* _Directions for this task_: Nothing but an exact copy is asked for: the lines in the material below from the one with "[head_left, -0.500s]" through the one with "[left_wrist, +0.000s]", pictures excluded.

^^^^^^^^^^^^^^^^

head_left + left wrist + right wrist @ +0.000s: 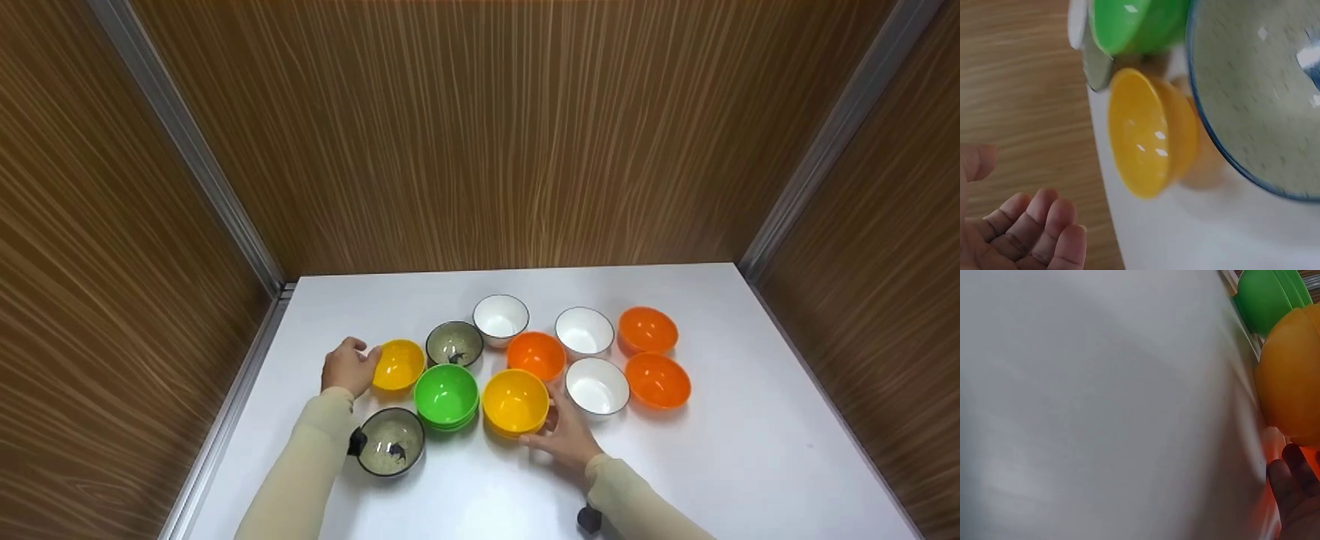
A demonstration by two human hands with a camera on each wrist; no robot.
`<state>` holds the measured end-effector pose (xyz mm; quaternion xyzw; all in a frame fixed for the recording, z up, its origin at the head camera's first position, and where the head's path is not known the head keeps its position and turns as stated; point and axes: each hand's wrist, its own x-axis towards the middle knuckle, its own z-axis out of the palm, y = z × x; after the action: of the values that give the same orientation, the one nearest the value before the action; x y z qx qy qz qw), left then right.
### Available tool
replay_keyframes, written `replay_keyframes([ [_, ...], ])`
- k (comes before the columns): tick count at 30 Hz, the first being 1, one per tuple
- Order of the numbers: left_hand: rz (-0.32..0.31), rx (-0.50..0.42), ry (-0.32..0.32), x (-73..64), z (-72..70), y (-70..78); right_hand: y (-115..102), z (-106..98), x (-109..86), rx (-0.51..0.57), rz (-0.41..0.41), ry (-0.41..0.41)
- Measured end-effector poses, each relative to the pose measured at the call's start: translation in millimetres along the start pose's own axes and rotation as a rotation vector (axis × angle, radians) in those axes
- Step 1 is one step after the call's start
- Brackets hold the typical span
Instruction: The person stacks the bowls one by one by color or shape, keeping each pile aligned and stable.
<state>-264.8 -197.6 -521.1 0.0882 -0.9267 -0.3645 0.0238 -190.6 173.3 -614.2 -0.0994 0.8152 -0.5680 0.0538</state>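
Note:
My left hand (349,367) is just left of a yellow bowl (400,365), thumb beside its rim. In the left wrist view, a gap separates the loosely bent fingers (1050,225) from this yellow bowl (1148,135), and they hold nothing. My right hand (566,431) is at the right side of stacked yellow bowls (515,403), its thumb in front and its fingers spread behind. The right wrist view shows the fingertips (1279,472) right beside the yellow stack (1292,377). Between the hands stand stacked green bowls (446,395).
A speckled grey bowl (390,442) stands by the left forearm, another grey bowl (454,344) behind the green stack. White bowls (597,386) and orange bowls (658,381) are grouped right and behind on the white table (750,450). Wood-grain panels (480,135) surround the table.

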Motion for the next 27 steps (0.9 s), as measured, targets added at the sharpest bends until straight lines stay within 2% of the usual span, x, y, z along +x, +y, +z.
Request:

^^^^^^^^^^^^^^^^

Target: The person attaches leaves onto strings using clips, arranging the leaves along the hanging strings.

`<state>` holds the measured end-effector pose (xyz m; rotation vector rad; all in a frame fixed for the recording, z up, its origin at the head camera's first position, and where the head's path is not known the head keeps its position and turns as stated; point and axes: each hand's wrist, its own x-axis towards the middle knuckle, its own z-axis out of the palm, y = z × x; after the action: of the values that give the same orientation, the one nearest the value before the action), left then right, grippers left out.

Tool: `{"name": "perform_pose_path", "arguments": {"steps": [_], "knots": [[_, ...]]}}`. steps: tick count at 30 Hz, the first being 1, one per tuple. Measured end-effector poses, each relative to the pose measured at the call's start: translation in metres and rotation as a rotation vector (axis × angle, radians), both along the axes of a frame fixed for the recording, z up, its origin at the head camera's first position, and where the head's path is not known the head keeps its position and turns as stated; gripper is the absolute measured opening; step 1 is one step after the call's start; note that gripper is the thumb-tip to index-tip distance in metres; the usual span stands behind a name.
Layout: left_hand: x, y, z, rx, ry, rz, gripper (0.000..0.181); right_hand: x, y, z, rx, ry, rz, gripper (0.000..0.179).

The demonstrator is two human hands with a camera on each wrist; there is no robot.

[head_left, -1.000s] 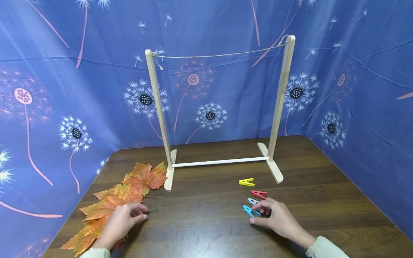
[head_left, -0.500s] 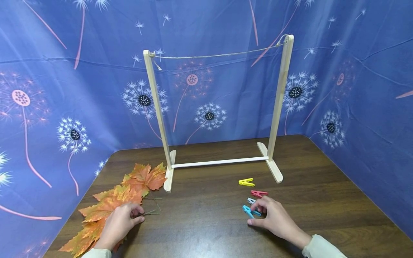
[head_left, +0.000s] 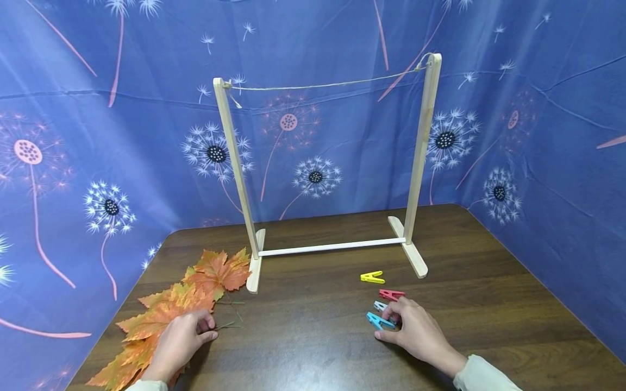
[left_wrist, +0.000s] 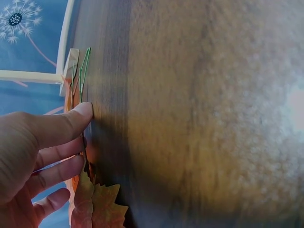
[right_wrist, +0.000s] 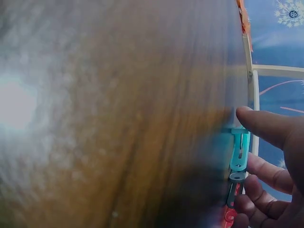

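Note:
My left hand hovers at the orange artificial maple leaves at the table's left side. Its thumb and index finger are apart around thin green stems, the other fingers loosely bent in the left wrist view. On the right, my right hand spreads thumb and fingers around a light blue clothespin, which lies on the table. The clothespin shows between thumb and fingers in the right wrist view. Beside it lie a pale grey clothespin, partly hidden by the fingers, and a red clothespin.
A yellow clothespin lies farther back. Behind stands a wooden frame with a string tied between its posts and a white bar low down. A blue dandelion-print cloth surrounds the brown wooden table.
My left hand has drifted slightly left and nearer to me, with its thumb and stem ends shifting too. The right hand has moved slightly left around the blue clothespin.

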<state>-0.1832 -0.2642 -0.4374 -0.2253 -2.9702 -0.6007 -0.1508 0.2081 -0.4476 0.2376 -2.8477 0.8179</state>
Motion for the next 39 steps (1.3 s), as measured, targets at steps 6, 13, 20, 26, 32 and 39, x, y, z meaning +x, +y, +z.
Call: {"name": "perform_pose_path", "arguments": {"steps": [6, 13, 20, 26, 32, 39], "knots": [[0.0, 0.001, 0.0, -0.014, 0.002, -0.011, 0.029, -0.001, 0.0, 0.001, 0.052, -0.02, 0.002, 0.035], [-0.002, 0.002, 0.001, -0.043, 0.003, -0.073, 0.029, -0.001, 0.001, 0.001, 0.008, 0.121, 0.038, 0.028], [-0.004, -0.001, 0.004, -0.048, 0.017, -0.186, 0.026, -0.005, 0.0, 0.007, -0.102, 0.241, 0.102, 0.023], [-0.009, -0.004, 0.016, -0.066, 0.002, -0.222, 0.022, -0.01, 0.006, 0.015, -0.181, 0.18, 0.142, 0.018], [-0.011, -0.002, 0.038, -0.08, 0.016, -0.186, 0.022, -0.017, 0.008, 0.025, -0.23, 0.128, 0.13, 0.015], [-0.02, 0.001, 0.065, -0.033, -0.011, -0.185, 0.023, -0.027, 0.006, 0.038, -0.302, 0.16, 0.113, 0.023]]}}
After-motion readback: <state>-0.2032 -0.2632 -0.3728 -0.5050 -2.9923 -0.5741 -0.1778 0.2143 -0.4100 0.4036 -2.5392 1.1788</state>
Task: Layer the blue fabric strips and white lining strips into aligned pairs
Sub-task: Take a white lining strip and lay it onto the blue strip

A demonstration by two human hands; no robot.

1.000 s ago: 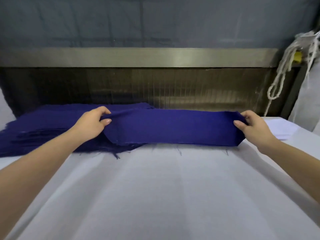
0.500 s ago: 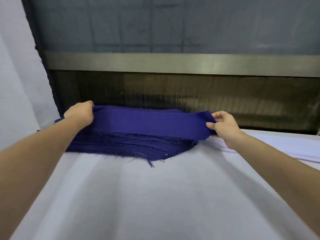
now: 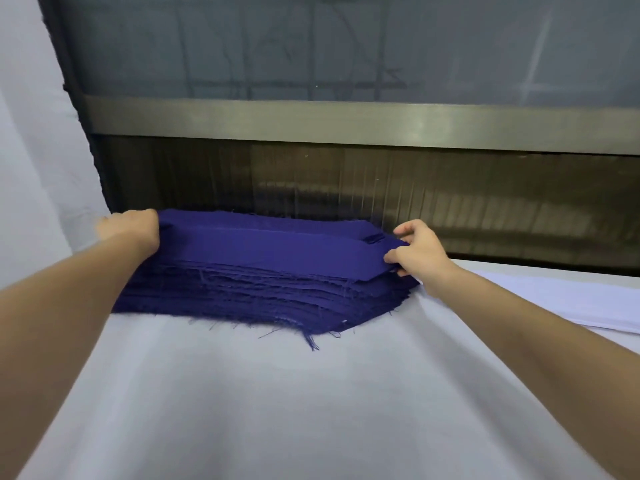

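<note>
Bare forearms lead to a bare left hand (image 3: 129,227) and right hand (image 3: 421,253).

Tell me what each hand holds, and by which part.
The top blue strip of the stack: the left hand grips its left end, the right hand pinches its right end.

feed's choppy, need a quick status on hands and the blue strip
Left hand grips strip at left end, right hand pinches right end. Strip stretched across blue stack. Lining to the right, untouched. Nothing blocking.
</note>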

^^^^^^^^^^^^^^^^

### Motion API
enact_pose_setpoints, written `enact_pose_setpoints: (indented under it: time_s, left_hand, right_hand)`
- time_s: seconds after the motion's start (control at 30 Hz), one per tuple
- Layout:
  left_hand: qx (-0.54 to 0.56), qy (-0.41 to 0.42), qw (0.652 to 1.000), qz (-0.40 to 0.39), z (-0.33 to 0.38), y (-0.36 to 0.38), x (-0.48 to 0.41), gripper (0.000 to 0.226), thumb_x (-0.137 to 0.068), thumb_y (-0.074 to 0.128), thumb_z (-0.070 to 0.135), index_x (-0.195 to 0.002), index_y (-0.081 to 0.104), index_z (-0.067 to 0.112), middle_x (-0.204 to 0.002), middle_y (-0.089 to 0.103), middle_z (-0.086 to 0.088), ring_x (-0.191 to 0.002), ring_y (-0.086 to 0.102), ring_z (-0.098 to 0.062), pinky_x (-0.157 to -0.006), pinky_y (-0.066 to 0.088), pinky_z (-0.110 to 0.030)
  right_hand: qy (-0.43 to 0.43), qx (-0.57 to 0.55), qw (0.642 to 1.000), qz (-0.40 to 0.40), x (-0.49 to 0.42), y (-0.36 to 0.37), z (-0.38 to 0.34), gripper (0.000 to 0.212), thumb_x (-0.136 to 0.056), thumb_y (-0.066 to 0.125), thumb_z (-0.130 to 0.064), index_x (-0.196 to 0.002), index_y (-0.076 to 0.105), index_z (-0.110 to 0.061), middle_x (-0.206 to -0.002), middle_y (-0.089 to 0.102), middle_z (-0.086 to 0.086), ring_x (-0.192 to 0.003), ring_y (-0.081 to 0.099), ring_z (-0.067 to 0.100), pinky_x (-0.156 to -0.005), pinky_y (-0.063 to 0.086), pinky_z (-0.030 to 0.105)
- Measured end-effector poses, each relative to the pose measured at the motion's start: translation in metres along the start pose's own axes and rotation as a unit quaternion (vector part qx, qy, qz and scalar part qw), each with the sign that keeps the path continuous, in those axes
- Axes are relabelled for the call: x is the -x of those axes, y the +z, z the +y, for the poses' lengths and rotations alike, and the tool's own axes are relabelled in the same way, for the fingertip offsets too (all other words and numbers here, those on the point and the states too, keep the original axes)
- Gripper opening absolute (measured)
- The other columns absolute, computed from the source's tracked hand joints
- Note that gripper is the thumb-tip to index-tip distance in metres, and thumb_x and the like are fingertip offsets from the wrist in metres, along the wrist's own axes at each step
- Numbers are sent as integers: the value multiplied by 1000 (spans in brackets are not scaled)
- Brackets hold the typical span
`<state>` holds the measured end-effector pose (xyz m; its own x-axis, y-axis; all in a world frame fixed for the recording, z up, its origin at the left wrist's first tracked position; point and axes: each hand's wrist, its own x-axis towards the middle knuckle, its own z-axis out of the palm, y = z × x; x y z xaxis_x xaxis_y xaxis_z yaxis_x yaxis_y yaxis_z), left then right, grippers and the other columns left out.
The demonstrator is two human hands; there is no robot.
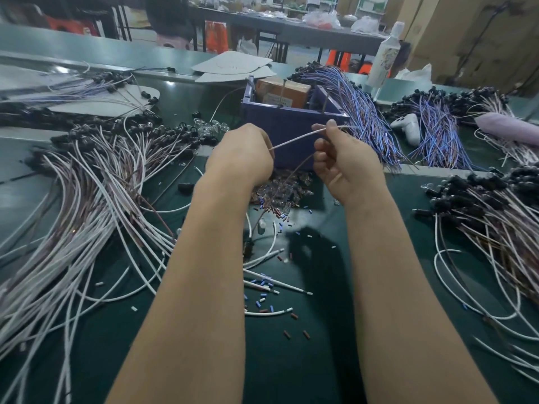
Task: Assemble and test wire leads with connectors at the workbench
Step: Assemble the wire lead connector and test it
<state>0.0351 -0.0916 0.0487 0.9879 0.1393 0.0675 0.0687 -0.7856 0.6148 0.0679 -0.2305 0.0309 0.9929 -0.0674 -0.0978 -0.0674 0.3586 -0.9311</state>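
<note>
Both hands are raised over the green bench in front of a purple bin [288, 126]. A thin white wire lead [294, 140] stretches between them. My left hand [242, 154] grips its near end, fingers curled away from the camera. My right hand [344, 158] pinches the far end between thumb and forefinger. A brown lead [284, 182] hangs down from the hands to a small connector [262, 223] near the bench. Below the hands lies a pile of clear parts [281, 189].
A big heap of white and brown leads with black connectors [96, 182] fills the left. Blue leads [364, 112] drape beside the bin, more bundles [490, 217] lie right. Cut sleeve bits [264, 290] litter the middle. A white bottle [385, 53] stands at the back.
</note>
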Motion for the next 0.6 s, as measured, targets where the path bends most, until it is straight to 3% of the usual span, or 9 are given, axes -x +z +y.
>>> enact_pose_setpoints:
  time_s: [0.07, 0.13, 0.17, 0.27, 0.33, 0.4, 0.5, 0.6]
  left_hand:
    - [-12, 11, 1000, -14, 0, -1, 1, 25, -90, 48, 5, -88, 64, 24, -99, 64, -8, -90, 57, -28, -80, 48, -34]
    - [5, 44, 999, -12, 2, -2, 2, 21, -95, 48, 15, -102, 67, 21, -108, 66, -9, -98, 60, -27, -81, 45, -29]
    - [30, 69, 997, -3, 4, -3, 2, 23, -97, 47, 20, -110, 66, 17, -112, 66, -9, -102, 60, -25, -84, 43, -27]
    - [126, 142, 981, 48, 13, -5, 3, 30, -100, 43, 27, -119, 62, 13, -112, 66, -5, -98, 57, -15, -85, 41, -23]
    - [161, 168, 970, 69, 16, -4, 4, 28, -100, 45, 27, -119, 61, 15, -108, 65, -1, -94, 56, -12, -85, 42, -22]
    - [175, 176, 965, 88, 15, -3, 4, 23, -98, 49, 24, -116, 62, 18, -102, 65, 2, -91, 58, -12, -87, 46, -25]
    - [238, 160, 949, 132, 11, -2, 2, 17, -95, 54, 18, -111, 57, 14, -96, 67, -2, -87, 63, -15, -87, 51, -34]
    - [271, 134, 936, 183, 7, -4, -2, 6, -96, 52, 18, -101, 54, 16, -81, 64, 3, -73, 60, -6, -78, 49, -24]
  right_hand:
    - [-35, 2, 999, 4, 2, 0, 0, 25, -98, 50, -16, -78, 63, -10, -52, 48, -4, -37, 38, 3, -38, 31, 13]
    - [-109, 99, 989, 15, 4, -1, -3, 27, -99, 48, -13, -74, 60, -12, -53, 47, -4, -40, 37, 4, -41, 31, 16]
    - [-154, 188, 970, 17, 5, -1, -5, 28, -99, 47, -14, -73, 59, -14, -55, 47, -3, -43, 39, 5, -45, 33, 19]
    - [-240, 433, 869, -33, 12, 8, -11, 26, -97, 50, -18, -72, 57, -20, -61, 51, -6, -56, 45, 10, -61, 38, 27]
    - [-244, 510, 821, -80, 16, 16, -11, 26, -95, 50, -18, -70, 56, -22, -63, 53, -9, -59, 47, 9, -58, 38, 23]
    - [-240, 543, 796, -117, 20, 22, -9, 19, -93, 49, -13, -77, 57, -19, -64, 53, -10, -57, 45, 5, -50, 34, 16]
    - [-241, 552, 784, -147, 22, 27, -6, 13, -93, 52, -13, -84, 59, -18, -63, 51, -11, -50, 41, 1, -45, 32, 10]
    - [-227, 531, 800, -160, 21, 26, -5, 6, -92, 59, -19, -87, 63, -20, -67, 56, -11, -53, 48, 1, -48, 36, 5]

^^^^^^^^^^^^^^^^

* _Result_:
[head_left, -0.500s] 
[head_left, +0.000s] 
[left_wrist, +0.000s] 

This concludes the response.